Records for this task

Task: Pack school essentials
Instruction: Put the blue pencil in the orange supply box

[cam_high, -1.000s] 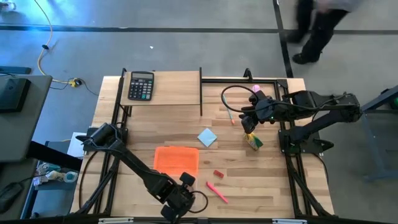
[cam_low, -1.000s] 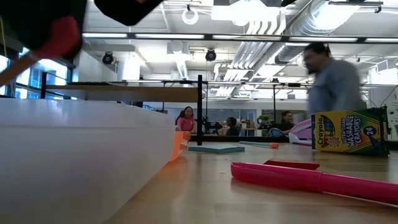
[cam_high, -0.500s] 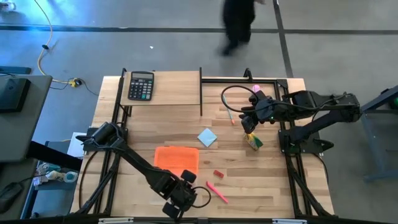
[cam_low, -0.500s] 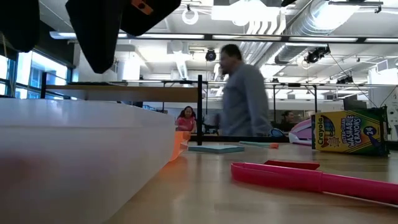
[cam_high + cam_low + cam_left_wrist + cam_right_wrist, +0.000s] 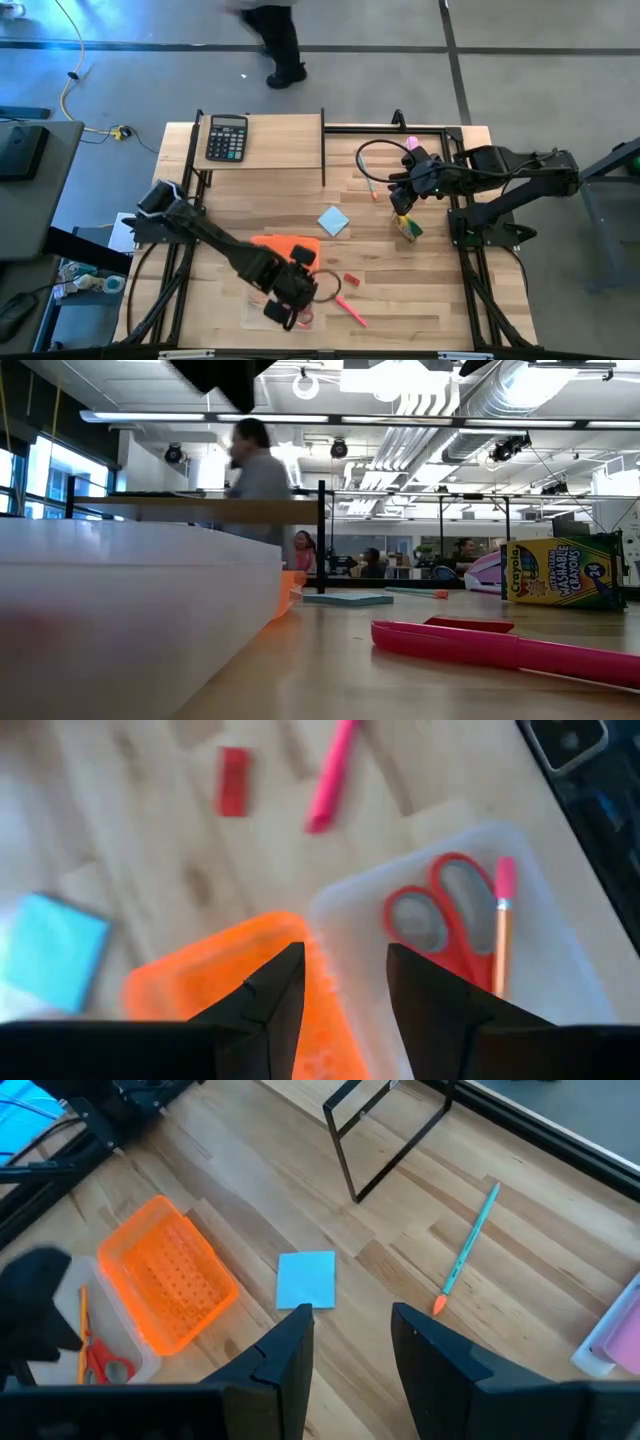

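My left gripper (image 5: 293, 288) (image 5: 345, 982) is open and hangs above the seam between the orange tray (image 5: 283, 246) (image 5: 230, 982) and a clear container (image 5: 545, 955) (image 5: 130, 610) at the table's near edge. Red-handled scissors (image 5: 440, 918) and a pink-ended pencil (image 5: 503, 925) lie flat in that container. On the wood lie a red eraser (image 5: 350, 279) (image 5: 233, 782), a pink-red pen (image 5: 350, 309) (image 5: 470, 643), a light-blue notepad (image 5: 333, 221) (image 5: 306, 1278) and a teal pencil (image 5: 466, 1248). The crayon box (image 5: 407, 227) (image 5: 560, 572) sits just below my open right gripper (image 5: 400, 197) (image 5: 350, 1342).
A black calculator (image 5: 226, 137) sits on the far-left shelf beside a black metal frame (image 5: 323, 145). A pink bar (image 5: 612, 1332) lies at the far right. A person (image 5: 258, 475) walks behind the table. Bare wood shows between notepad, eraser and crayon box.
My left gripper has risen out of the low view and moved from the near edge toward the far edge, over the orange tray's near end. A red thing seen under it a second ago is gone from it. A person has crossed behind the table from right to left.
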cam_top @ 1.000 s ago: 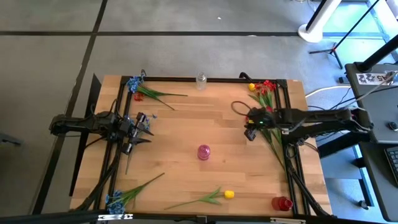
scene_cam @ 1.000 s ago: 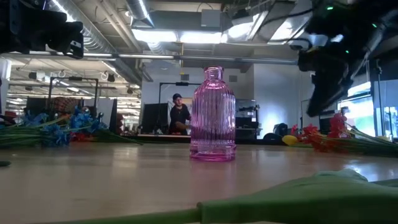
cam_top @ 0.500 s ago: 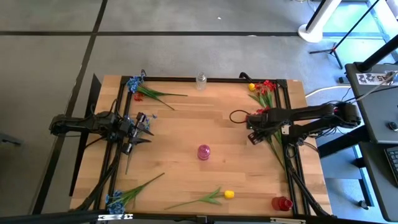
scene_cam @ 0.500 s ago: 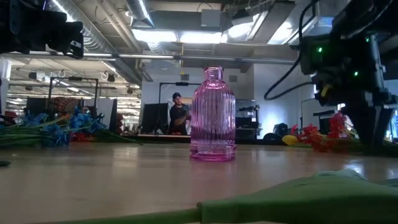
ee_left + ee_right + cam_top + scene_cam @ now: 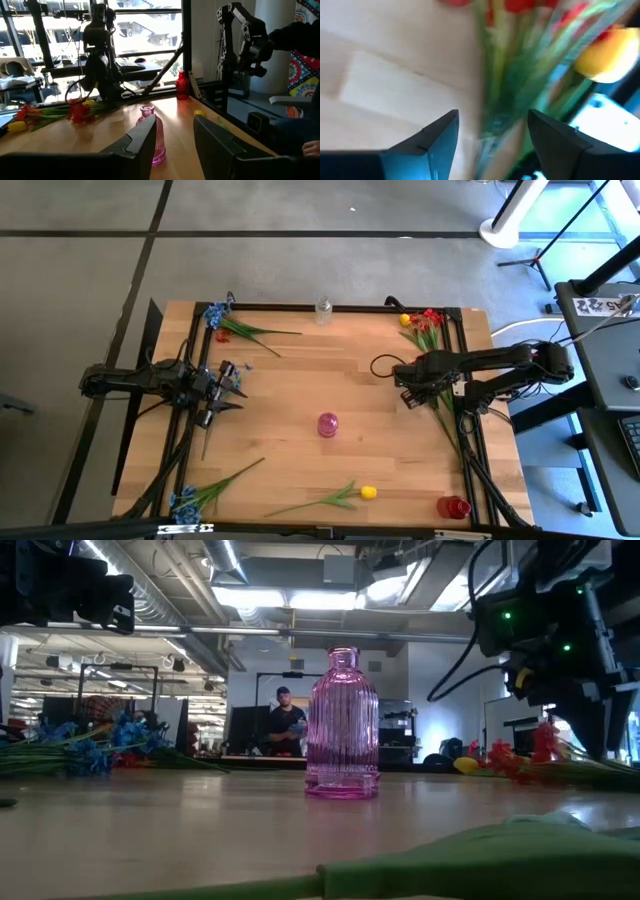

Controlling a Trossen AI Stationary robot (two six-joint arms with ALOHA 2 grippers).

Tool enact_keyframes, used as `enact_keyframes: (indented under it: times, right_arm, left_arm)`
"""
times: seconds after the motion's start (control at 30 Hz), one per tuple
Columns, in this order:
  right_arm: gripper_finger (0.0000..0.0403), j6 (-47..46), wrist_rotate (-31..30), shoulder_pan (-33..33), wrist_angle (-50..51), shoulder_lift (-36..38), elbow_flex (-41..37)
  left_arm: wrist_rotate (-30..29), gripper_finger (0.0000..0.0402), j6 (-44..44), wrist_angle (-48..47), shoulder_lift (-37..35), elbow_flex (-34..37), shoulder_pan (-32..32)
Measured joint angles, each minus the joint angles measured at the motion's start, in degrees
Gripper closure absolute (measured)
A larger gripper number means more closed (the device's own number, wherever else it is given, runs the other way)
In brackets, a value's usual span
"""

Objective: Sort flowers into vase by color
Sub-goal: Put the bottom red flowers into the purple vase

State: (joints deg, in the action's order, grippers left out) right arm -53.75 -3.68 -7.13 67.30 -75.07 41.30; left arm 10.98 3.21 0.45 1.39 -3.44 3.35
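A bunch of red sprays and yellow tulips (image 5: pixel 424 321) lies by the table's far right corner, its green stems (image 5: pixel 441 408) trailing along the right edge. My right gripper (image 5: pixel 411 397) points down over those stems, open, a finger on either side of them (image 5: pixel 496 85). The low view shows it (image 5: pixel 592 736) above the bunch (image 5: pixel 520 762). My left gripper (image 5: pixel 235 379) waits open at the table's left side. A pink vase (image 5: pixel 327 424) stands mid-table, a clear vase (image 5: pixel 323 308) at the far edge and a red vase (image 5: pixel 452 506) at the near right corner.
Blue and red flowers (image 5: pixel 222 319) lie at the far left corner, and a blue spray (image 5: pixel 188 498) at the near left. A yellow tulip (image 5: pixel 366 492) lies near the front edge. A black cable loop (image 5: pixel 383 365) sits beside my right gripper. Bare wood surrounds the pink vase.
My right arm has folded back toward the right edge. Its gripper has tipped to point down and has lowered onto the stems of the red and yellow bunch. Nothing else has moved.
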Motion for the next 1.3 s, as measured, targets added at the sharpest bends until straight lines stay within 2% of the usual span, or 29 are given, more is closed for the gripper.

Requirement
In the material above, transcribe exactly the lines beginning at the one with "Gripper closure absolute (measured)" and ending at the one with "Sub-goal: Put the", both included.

Solution to the problem
Gripper closure absolute (measured)
A larger gripper number means more closed (the device's own number, wherever else it is given, runs the other way)
In brackets, a value's usual span
"""

Objective: Sort flowers into vase by color
Sub-goal: Put the bottom red flowers into the purple vase

No further output remains.